> _WHAT YOU WILL DO_
Repeat the listing that follows exactly. Pictures are not part of the copy.

____________________

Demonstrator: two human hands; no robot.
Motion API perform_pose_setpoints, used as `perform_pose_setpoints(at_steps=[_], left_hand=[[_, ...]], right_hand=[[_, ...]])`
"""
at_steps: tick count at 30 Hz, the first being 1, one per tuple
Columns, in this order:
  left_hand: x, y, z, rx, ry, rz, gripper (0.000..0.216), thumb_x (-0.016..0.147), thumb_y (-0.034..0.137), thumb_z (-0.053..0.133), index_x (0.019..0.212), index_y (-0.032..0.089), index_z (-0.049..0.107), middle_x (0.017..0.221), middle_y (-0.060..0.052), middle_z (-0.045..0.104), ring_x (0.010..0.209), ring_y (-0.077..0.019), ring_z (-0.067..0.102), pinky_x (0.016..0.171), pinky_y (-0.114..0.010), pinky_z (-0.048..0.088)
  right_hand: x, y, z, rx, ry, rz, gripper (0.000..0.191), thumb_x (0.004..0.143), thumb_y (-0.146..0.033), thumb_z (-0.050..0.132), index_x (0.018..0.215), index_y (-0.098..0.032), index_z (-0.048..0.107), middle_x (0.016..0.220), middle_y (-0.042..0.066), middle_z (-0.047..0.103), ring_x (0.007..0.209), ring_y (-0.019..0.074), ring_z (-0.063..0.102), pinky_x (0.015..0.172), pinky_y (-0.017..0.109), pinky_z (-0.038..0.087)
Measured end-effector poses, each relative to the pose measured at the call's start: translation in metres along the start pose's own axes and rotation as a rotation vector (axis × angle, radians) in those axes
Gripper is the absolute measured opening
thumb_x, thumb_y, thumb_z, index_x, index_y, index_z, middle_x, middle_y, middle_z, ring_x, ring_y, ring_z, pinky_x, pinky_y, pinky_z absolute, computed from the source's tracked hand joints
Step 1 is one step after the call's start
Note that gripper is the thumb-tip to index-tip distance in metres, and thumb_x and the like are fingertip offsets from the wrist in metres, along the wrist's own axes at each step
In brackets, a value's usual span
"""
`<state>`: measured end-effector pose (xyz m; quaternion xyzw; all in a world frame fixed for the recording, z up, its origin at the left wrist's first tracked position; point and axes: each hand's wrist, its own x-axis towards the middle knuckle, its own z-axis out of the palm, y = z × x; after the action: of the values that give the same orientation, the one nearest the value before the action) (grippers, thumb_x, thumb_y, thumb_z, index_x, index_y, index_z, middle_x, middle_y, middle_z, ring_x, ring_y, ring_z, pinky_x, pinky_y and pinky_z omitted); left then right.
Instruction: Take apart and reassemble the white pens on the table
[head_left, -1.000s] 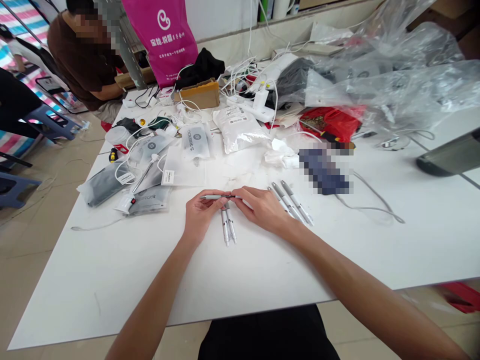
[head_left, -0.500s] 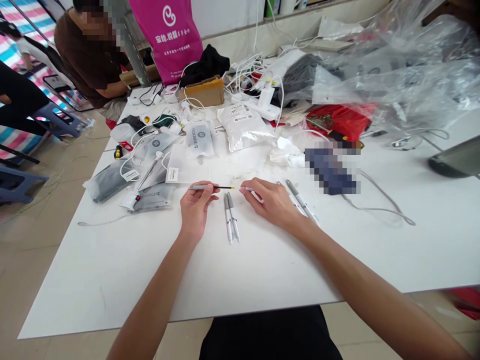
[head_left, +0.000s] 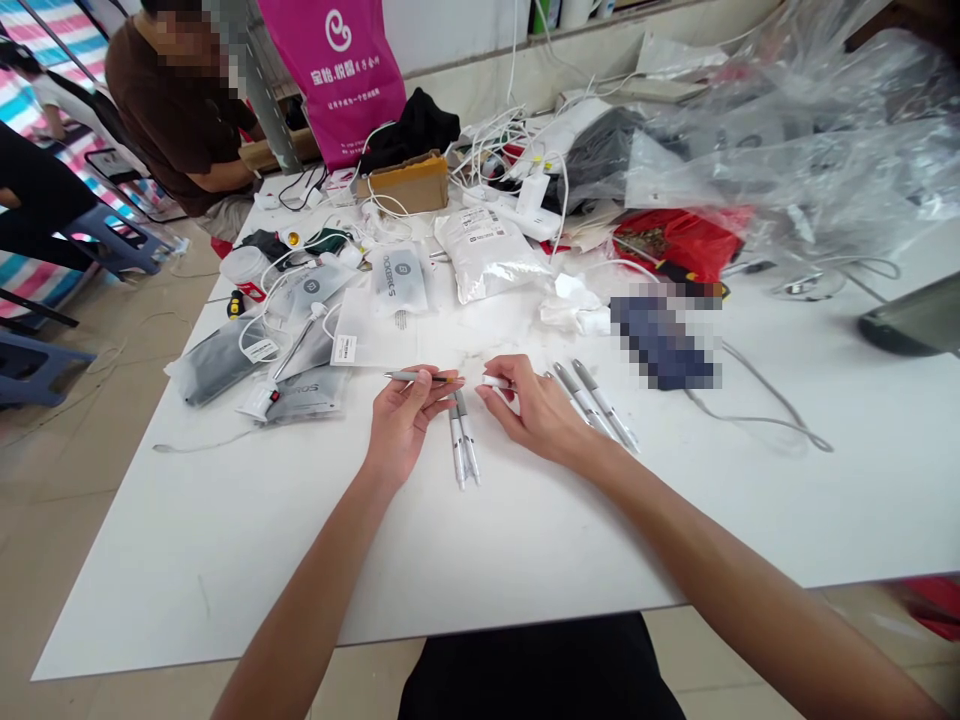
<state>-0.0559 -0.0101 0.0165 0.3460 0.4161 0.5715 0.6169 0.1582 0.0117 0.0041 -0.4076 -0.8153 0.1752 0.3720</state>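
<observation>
My left hand (head_left: 396, 432) pinches the grey front section of a pen (head_left: 400, 376), its tip pointing left. A dark refill (head_left: 442, 379) sticks out of that section toward the right, partly behind my fingers. Across a small gap, my right hand (head_left: 538, 408) grips a white pen barrel (head_left: 493, 381) between thumb and fingers; the rest of the barrel is hidden by the hand. Two grey-and-white pens (head_left: 463, 450) lie side by side on the table between my hands. Several similar pens (head_left: 604, 402) lie just right of my right hand.
On the white table (head_left: 480, 560) stand packed grey pouches (head_left: 225, 360), a white parcel (head_left: 491, 255), a cardboard box (head_left: 405, 185) and tangled white cables. Clear plastic bags (head_left: 772, 150) heap up at the back right. A dark blurred object (head_left: 660, 345) lies right of the pens. Another person sits at the back left.
My left hand has shifted slightly right with the pen section, whose refill now tilts down a little. The white barrel in my right hand has turned, and more of its end shows.
</observation>
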Motion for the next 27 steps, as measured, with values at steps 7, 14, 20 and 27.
perform_pose_setpoints(at_steps=[7,14,20,27], left_hand=[[0.000,0.002,0.001,-0.092,0.024,-0.053,0.029,0.094,0.044,0.080,0.099,0.017,0.070,0.108,-0.007,0.078,0.118,-0.0275,0.075,0.093,-0.031,0.061],[-0.002,0.002,0.004,-0.085,-0.016,-0.081,0.029,0.093,0.041,0.081,0.101,0.016,0.068,0.129,-0.016,0.077,0.126,-0.0300,0.072,0.115,-0.045,0.053],[-0.001,0.003,0.002,-0.097,-0.022,-0.108,0.026,0.095,0.037,0.080,0.100,0.015,0.069,0.131,-0.017,0.076,0.126,-0.0289,0.073,0.119,-0.046,0.050],[-0.002,0.004,0.003,-0.072,-0.056,-0.155,0.023,0.096,0.036,0.079,0.101,0.015,0.071,0.133,-0.015,0.076,0.128,-0.0274,0.071,0.120,-0.045,0.049]], right_hand=[[0.007,-0.002,-0.006,0.159,0.058,-0.001,0.017,0.110,-0.031,0.052,0.123,-0.024,0.060,0.113,0.009,0.064,0.087,0.0177,0.064,0.072,0.030,0.052],[0.006,0.000,-0.003,0.190,0.073,-0.029,0.023,0.107,-0.028,0.056,0.122,-0.025,0.074,0.114,0.008,0.058,0.070,0.0110,0.055,0.060,0.028,0.049],[0.008,-0.001,-0.005,0.177,0.097,-0.001,0.017,0.104,-0.028,0.061,0.115,-0.025,0.073,0.110,0.007,0.069,0.075,0.0136,0.062,0.063,0.029,0.052],[0.011,-0.008,-0.011,0.253,0.187,0.139,0.017,0.094,-0.037,0.077,0.099,-0.025,0.067,0.093,0.002,0.075,0.073,0.0156,0.066,0.066,0.030,0.056]])
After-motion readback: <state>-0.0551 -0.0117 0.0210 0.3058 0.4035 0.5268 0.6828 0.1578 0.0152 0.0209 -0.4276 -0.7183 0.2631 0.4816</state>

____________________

> _ANSWER FOR THE TASK_
Demonstrator: two human hands; no robot.
Motion API perform_pose_setpoints, used as `perform_pose_setpoints(at_steps=[_], left_hand=[[_, ...]], right_hand=[[_, ...]])`
"""
at_steps: tick count at 30 Hz, the first being 1, one per tuple
Columns, in this order:
  left_hand: x, y, z, rx, ry, rz, gripper (0.000..0.216), thumb_x (-0.016..0.147), thumb_y (-0.034..0.137), thumb_z (-0.053..0.133), index_x (0.019..0.212), index_y (-0.032..0.089), index_z (-0.049..0.107), middle_x (0.017..0.221), middle_y (-0.060..0.052), middle_z (-0.045..0.104), ring_x (0.010..0.209), ring_y (-0.077..0.019), ring_z (-0.067..0.102), pinky_x (0.016..0.171), pinky_y (-0.114..0.010), pinky_z (-0.048..0.088)
  right_hand: x, y, z, rx, ry, rz, gripper (0.000..0.191), thumb_x (0.004..0.143), thumb_y (-0.146..0.033), thumb_z (-0.050..0.132), index_x (0.018..0.215), index_y (-0.098..0.032), index_z (-0.048..0.107), middle_x (0.016..0.220), middle_y (-0.042..0.066), middle_z (-0.047..0.103), ring_x (0.007..0.209), ring_y (-0.019..0.074), ring_z (-0.063..0.102), pinky_x (0.015..0.172), pinky_y (-0.017..0.109), pinky_z (-0.038..0.087)
Measured end-effector poses, each relative to the pose measured at the call's start: translation in metres along the start pose's own axes and rotation as a rotation vector (axis × angle, radians) in those axes
Gripper is the absolute measured opening
thumb_x, thumb_y, thumb_z, index_x, index_y, index_z, middle_x, middle_y, middle_z, ring_x, ring_y, ring_z, pinky_x, pinky_y, pinky_z absolute, computed from the source's tracked hand joints
Step 1 is one step after the call's start
Note that gripper is the thumb-tip to index-tip distance in metres, and thumb_x and the like are fingertip offsets from the wrist in metres, along the wrist's own axes at each step
In brackets, a value's usual span
"""
`<state>`: measured end-effector pose (xyz m; quaternion xyzw; all in a world frame fixed for the recording, z up, its origin at the left wrist's first tracked position; point and axes: each hand's wrist, its own x-axis towards the middle knuckle, its own z-axis out of the palm, y = z × x; after the action: of the values that give the same orientation, the one nearest the value before the action) (grippers, thumb_x, thumb_y, thumb_z, index_x, index_y, index_z, middle_x, middle_y, middle_z, ring_x, ring_y, ring_z, pinky_x, pinky_y and pinky_z omitted); left then right.
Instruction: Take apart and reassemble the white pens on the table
[head_left, -1.000s] 
[head_left, -0.500s] 
[head_left, +0.000s] 
<state>-0.0559 -0.0101 0.0165 0.3460 0.4161 0.5715 0.6169 0.1582 0.0117 0.0041 -0.4076 -0.8153 0.1752 0.3720</state>
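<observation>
My left hand (head_left: 396, 432) pinches the grey front section of a pen (head_left: 400, 376), its tip pointing left. A dark refill (head_left: 442, 379) sticks out of that section toward the right, partly behind my fingers. Across a small gap, my right hand (head_left: 538, 408) grips a white pen barrel (head_left: 493, 381) between thumb and fingers; the rest of the barrel is hidden by the hand. Two grey-and-white pens (head_left: 463, 450) lie side by side on the table between my hands. Several similar pens (head_left: 604, 402) lie just right of my right hand.
On the white table (head_left: 480, 560) stand packed grey pouches (head_left: 225, 360), a white parcel (head_left: 491, 255), a cardboard box (head_left: 405, 185) and tangled white cables. Clear plastic bags (head_left: 772, 150) heap up at the back right. A dark blurred object (head_left: 660, 345) lies right of the pens. Another person sits at the back left.
My left hand has shifted slightly right with the pen section, whose refill now tilts down a little. The white barrel in my right hand has turned, and more of its end shows.
</observation>
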Motion for the next 27 steps, as measured, with values at steps 7, 14, 20 and 27.
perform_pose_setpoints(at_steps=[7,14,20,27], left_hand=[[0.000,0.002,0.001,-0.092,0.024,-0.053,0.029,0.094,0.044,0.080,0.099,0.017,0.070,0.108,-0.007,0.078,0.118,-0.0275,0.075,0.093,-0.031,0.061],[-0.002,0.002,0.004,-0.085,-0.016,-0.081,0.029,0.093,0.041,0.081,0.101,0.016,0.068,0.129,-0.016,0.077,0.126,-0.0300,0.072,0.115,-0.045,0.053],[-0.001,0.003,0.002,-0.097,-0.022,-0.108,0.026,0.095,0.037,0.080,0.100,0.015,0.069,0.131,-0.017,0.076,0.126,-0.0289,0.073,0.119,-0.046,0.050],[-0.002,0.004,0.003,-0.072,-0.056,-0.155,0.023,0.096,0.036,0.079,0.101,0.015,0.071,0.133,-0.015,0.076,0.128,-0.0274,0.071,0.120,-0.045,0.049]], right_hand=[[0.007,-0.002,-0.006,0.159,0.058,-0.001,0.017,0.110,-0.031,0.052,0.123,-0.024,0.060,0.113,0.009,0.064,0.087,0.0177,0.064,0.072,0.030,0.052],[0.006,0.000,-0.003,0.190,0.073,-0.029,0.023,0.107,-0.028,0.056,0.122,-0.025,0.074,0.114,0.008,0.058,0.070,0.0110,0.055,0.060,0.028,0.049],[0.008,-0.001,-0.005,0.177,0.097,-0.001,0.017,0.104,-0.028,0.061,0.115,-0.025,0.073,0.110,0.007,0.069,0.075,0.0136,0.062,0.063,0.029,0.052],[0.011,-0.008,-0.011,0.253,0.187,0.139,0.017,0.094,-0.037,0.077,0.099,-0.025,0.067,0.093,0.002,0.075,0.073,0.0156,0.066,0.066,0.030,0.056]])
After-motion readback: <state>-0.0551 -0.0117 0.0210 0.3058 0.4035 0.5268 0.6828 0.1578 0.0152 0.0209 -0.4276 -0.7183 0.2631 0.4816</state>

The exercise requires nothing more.